> **Task to carry out**:
Please write out exactly the lines from the one with "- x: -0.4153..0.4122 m" through the end of the data below, both ends included, and omit any pictures.

> **Provided material**:
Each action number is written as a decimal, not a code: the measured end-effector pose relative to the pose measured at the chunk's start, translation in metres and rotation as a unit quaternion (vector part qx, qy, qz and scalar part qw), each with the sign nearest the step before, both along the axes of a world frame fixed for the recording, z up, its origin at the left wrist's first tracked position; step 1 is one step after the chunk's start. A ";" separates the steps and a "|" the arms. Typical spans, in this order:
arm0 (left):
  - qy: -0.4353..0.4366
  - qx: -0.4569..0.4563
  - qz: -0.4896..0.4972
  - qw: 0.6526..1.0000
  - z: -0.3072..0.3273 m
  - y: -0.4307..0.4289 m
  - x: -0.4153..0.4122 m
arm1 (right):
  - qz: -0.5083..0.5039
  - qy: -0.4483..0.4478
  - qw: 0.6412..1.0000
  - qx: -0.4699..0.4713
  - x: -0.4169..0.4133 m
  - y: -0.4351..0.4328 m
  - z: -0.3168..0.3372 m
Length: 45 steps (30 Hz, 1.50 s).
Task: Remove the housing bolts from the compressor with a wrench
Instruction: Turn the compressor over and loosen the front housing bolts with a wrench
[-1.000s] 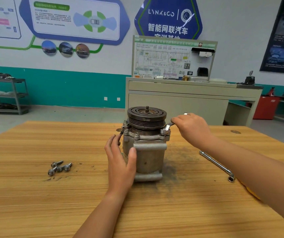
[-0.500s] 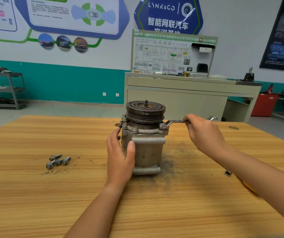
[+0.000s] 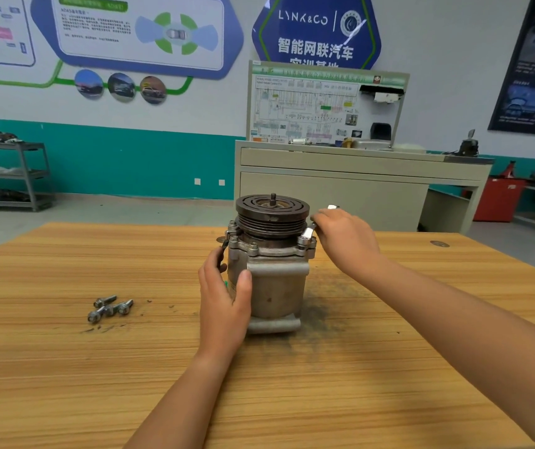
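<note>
A grey metal compressor (image 3: 277, 286) stands upright on the wooden table (image 3: 65, 367), its dark grooved pulley (image 3: 272, 215) on top. Bolts (image 3: 253, 246) sit in the flange below the pulley. My left hand (image 3: 224, 303) grips the compressor's left side, thumb on the front. My right hand (image 3: 347, 238) holds a silver wrench (image 3: 308, 233). The wrench's head sits on the bolt at the flange's right corner, and its far end pokes out above my knuckles.
Three loose bolts (image 3: 109, 307) lie on the table to the left of the compressor. Dark grime marks the wood right of its base. A beige workbench (image 3: 356, 176) stands behind the table, a metal shelf rack (image 3: 10, 173) at the far left.
My right hand has swung the wrench handle from pointing right back toward the pulley and away from me. The left hand keeps its grip on the compressor. The view has tilted slightly.
</note>
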<state>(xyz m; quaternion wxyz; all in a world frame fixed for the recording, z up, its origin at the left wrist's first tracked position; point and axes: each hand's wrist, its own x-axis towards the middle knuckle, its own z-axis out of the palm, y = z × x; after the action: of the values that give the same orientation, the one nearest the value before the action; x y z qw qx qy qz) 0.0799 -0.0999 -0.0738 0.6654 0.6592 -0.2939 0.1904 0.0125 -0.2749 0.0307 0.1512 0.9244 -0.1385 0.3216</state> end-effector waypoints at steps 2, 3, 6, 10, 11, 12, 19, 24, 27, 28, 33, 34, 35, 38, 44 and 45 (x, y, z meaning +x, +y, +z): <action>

> **The completed task**:
  - x: -0.4153..0.4122 m
arm1 (right):
  - qz: -0.5083..0.5039
  - qy: -0.4483..0.4478
  - qw: 0.6412..1.0000
  - qx: -0.4699..0.4713
  - x: -0.4169..0.4133 m
  - y: -0.4351..0.4328 m
  - z: -0.3168..0.3372 m
Length: 45 steps (30 Hz, 1.50 s).
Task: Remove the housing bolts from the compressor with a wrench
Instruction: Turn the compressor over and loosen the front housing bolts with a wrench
[-1.000s] 
[-0.500s] 
[+0.000s] 
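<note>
A grey metal compressor (image 3: 277, 286) stands upright on the wooden table (image 3: 65, 367), its dark grooved pulley (image 3: 272, 215) on top. Bolts (image 3: 253, 246) sit in the flange below the pulley. My left hand (image 3: 224, 303) grips the compressor's left side, thumb on the front. My right hand (image 3: 347, 238) holds a silver wrench (image 3: 308, 233). The wrench's head sits on the bolt at the flange's right corner, and its far end pokes out above my knuckles.
Three loose bolts (image 3: 109, 307) lie on the table to the left of the compressor. Dark grime marks the wood right of its base. A beige workbench (image 3: 356, 176) stands behind the table, a metal shelf rack (image 3: 10, 173) at the far left.
My right hand has swung the wrench handle from pointing right back toward the pulley and away from me. The left hand keeps its grip on the compressor. The view has tilted slightly.
</note>
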<state>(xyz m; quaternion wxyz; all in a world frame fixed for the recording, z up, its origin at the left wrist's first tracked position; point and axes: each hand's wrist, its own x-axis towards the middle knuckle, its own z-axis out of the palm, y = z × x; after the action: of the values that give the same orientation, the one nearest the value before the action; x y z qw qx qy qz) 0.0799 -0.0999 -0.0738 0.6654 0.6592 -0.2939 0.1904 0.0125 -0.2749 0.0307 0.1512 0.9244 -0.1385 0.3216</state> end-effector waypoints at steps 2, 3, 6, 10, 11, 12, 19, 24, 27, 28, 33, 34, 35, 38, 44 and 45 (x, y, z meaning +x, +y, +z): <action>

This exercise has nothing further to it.